[Work to complete]
Write out the whole listing without a single alteration.

[The data]
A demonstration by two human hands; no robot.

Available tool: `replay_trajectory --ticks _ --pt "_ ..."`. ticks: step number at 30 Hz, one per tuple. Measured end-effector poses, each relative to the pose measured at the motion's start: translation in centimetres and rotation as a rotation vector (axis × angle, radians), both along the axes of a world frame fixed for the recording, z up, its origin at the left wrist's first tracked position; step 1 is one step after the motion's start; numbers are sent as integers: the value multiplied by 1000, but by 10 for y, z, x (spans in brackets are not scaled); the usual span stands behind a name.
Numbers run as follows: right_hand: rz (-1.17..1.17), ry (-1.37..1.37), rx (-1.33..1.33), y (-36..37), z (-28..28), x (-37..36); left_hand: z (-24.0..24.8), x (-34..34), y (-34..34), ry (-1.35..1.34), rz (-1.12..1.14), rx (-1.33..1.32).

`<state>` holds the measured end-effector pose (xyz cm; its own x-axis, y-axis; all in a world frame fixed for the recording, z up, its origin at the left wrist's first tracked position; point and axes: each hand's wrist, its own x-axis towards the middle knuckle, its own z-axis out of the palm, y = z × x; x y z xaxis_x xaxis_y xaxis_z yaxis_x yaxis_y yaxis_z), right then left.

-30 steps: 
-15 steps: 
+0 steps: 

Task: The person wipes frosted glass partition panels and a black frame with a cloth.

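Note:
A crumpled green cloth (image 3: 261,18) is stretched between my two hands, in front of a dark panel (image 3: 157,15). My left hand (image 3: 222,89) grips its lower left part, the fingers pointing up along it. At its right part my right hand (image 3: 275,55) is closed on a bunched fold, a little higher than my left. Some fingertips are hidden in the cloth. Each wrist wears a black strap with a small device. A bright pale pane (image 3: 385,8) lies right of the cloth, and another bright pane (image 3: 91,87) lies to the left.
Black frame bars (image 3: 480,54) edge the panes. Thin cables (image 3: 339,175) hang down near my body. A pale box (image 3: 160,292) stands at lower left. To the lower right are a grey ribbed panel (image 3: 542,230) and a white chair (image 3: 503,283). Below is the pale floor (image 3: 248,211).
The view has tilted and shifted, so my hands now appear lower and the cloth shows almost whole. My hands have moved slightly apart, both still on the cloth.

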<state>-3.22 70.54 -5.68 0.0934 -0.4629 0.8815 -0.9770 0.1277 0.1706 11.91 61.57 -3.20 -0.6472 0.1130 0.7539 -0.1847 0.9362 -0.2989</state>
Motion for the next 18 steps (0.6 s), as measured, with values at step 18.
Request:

[Completed task]
A demonstration by two human hands; no robot.

Available tool: `replay_trajectory --ticks _ --pt "_ ..."`. ticks: step number at 30 Hz, one per tuple. Measured end-effector poses, each relative to the pose measured at the motion's start: translation in centimetres and rotation as a rotation vector (axis × angle, radians), both along the axes of a world frame fixed for the recording, z up, its origin at the left wrist's first tracked position; step 1 is one step after the motion's start; numbers are sent as integers: the value multiplied by 1000, but by 10 for y, z, x (spans in brackets are not scaled); the usual span stands behind a name.
Numbers run as follows: right_hand: rz (-1.17..1.17), ry (-1.37..1.37), rx (-1.33..1.33), y (-36..37), z (-28..28), x (-37..36); left_hand: z (-24.0..24.8), x (-34..34), y (-34..34), ry (-1.35..1.34), rz (-1.12..1.14), rx (-1.33..1.32).

`<state>` holds the measured end-effector pose (xyz cm; its own x-axis, y-axis; all in a world frame fixed for the recording, z up, its origin at the left wrist's first tracked position; point and axes: each hand's wrist, its own x-axis towards the middle knuckle, its own z-axis out of the palm, y = z × x; x y z xaxis_x xaxis_y xaxis_z yaxis_x yaxis_y yaxis_z), right then left.

-30 steps: 
-15 steps: 
+0 steps: 

Task: The person wipes frosted glass partition panels and a black frame with a cloth.

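Note:
A crumpled green cloth (image 3: 261,18) is stretched between my two hands, in front of a dark panel (image 3: 157,15). My left hand (image 3: 222,89) grips its lower left part, the fingers pointing up along it. At its right part my right hand (image 3: 275,55) is closed on a bunched fold, a little higher than my left. Some fingertips are hidden in the cloth. Each wrist wears a black strap with a small device. A bright pale pane (image 3: 385,8) lies right of the cloth, and another bright pane (image 3: 91,87) lies to the left.
Black frame bars (image 3: 480,54) edge the panes. Thin cables (image 3: 339,175) hang down near my body. A pale box (image 3: 160,292) stands at lower left. To the lower right are a grey ribbed panel (image 3: 542,230) and a white chair (image 3: 503,283). Below is the pale floor (image 3: 248,211).
The view has tilted and shifted, so my hands now appear lower and the cloth shows almost whole. My hands have moved slightly apart, both still on the cloth.
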
<state>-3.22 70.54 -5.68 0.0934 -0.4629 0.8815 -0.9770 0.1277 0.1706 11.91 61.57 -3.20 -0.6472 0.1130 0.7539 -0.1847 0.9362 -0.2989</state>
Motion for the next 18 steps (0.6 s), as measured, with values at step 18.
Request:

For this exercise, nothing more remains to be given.